RECORDED DATA START

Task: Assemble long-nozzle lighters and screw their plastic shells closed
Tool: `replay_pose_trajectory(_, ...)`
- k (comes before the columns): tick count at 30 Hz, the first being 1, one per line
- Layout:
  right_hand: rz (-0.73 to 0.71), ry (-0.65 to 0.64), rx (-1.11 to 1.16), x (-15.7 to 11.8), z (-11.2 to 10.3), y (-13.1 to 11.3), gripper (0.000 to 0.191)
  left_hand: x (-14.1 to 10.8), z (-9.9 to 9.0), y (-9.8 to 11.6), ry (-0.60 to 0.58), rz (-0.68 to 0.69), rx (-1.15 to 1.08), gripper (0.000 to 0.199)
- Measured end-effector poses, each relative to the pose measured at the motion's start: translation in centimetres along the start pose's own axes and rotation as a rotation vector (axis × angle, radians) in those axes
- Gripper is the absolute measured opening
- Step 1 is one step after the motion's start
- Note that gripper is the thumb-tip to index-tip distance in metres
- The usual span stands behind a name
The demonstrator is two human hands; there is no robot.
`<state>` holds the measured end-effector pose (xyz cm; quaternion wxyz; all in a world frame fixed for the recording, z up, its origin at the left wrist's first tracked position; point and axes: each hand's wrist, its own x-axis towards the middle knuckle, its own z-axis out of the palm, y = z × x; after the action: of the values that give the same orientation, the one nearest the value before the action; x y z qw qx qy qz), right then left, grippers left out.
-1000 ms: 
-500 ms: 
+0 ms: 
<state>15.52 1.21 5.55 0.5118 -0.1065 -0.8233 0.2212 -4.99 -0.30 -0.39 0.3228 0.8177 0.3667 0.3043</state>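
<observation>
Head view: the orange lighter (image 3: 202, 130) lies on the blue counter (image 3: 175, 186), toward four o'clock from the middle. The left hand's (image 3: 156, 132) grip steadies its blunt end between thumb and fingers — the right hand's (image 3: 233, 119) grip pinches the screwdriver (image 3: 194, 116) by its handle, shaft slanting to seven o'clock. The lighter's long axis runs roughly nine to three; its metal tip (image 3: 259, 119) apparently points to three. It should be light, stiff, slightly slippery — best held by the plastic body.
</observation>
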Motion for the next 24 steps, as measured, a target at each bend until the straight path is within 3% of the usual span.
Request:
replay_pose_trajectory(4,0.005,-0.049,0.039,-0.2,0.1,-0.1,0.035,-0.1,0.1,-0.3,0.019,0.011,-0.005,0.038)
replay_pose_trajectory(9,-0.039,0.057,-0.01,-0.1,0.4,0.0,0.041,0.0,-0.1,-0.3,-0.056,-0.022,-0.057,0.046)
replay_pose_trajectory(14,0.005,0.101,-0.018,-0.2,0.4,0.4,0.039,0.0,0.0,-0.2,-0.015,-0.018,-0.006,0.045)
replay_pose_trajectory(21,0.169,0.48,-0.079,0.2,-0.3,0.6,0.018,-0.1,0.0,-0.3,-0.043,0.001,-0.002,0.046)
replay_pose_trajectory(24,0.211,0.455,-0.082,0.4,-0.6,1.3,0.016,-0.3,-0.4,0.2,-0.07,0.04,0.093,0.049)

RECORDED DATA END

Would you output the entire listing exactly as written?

EXERCISE OUTPUT —
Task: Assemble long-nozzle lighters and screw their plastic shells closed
Tool: `replay_pose_trajectory(_, ...)`
- k (comes before the columns): tick count at 30 Hz, the first being 1, one per line
- Layout:
  right_hand: rz (-0.73 to 0.71), ry (-0.65 to 0.64), rx (-1.11 to 1.16), x (-15.7 to 11.8), z (-11.2 to 10.3), y (-13.1 to 11.3), gripper (0.000 to 0.191)
  left_hand: x (-14.1 to 10.8), z (-9.9 to 9.0), y (-9.8 to 11.6), ry (-0.60 to 0.58), rz (-0.68 to 0.69), rx (-1.15 to 1.08), gripper (0.000 to 0.199)
- Measured end-effector poses, each relative to the pose measured at the motion's start: translation in centimetres along the start pose's own axes and rotation as a rotation vector (axis × angle, radians) in those axes
- Gripper is the absolute measured opening
- Step 1 is one step after the motion's start
- Note that gripper is the thumb-tip to index-tip distance in metres
- The usual span stands behind a name
The demonstrator is two human hands; there is no robot.
`<state>` holds the measured end-effector pose (xyz cm; quaternion wxyz; all in a world frame fixed for the recording, z up, its origin at the left wrist's first tracked position; point and axes: each hand's wrist, its own x-axis towards the middle knuckle, its own z-axis out of the palm, y = z × x; after the action: of the values that give the same orientation, the one nearest the value before the action; x y z qw qx qy qz), right then left, grippers left out.
-1000 ms: 
-500 ms: 
+0 ms: 
<state>15.52 1.21 5.55 0.5118 -0.1065 -0.8233 0.2212 -4.99 -0.30 -0.39 0.3228 0.8177 0.3667 0.3043</state>
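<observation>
Head view: the orange lighter (image 3: 202, 130) lies on the blue counter (image 3: 175, 186), toward four o'clock from the middle. The left hand's (image 3: 156, 132) grip steadies its blunt end between thumb and fingers — the right hand's (image 3: 233, 119) grip pinches the screwdriver (image 3: 194, 116) by its handle, shaft slanting to seven o'clock. The lighter's long axis runs roughly nine to three; its metal tip (image 3: 259, 119) apparently points to three. It should be light, stiff, slightly slippery — best held by the plastic body.
</observation>
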Motion for the next 24 steps, as measured, a target at each bend until the straight path is within 3% of the usual span.
Request:
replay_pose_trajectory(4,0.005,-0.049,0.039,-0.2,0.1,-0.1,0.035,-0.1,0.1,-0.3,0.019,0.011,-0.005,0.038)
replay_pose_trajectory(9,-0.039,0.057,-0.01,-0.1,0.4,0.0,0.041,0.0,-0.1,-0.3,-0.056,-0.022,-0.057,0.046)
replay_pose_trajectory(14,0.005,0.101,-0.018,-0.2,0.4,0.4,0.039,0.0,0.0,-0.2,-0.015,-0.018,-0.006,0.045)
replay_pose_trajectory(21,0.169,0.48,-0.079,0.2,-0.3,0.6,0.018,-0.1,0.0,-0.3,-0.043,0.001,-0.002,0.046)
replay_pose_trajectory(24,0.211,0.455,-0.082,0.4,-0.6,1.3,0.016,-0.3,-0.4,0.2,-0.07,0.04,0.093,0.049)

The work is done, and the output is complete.